Policing my beloved words is 100% my least favorite part of editing. I do it; otherwise, I'd have to retitle my works to "The Book of Batted Lashes, Volume 16."

To those readers who catch beloved phrases I don't realize I have: Sorry. I'm trying to be less annoying.


Sunday, February 2, 2020

Writing Through the Cycle of Despair

Happy Groundhog Day! In celebration of this (dubious) holiday, we here at the SFF Seven will be discussing that THING we find ourselves doing over and over in our books. If that's not scary, I don't know what is.

Just last weekend I did a video chat with an author friend, because I asked for her help with some brainstorming. We also chatted about our current projects and deadlines. Now, she's had multiple books on the NYT Bestseller list and commands enviable advances. She has a large and passionate fandom. But she was at the phase of her current book where she doubted *everything* about it.

I said, "the phase where you're certain the book is not only TERRIBLE, but the one that will destroy your career forever?"

And she said, "YES!"

This is an inevitable Groundhog Day cycle for me. (For those who don't know, this metaphor comes from the 1993 Bill Murray/Andie MacDowell movie, Groundhog Day, where he is trapped reliving the same day in an infinite loop. If you haven't seen it, it's both entertaining and a terrific analogy for working through the same issues repeatedly until we find our way out of them.)

My Groundhog Day writing cycle goes like this:

Baby love -> potty training -> school years -> horrible teen that smells bad and begs you to kill them -> off to college -> adult reconciliation

I know that's a metaphor within a metaphor, but I feel that's on brand for me.

Basically, when I start a draft, everything is joy, cuddles and sweet-smelling new everything. Then there's a bit of wrestling to get it to behave - the potty training phase - but then I settle into helping the book grow up, get smarter, stronger, bigger.
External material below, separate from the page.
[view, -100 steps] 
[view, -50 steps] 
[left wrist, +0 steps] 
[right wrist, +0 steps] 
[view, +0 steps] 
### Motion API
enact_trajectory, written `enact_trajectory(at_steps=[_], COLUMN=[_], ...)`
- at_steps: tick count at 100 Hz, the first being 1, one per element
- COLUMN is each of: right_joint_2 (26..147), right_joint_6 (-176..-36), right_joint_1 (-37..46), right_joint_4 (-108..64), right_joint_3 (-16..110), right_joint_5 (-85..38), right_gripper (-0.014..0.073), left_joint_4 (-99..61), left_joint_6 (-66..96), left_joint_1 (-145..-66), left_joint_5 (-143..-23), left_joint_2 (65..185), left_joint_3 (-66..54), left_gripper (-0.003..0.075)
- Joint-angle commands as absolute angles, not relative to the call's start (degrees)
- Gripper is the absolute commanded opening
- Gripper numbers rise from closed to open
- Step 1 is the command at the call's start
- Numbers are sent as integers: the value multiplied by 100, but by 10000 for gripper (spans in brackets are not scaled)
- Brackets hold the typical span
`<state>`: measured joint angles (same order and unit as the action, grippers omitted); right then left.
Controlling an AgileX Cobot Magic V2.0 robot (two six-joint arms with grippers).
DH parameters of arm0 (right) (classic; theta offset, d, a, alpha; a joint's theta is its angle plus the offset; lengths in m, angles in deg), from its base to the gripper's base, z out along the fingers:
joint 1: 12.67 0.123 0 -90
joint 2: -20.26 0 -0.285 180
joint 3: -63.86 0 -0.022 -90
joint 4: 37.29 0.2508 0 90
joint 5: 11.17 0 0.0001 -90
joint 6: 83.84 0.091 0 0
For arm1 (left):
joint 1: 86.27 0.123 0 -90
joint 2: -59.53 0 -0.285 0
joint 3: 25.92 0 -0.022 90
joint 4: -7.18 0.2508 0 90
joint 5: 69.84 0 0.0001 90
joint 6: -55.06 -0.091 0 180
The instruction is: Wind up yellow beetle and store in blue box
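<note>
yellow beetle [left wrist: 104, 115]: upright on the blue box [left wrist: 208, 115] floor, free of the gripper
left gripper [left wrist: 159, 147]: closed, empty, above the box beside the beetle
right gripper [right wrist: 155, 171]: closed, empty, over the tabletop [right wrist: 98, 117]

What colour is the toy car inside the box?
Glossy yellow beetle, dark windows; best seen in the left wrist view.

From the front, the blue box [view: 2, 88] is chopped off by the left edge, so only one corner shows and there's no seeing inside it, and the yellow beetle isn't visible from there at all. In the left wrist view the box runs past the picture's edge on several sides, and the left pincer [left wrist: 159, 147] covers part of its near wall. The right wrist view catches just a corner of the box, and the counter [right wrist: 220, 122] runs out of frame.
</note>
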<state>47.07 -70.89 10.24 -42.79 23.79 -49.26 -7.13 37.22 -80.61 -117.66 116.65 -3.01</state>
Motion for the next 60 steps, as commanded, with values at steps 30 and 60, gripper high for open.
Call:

And then we hit the teen years. The teenage phase for the book is when it totally rebels. It drags bad company home. It smells terrible and is generally filthy in every way. It's recalcitrant, miserable to be around, and you begin to wonder if you should kill it and bury it in the back yard to spare society.

That's when I'm utterly convinced that the book is not only TERRIBLE, but the one that will destroy my career forever.

It's funny because, even though this crisis occurs with every book, it's no less a black moment for that. Even though I *know* this is part of the writing cycle - that I've gone through it before and emerged with a good book - each time I hit that crisis it feels new and especially true. I'll actually think (and my friends will point out) that I've gone through this before, that it's a natural part of the cycle and to just keep going - and then the panicked voice will take over and shout:

NOT THIS TIME! THIS TIME IS REALLY IT! THIS BOOK IS SO EXECRABLE THAT IT WILL NOT ONLY FLOP, IT WILL CONTAMINATE EVERYTHING ELSE I'VE EVER WRITTEN OR WILL WRITE AND DESTROY MY CAREER FOREVER.

It even shouts in all caps like that.

I don't know why this is. It's a deeply emotional, even existential doubt that overpowers all rational sense. Sometimes I think it's a test from the universe, a chasm of despair that must be crossed to prove that you want to create the thing badly enough to keep going.

And eventually, if I keep going, the teenager gets their hormones under control and leaves home. Later we can reestablish our relationship as adults, with mutual respect and understanding.

Speaking of which, I have the copy edits in hand for THE FATE OF THE TALA. Barring disaster, I should be able to finish those today, which means the book will be live on the website store by Wednesday at the latest, and then going live on the retailers after that!!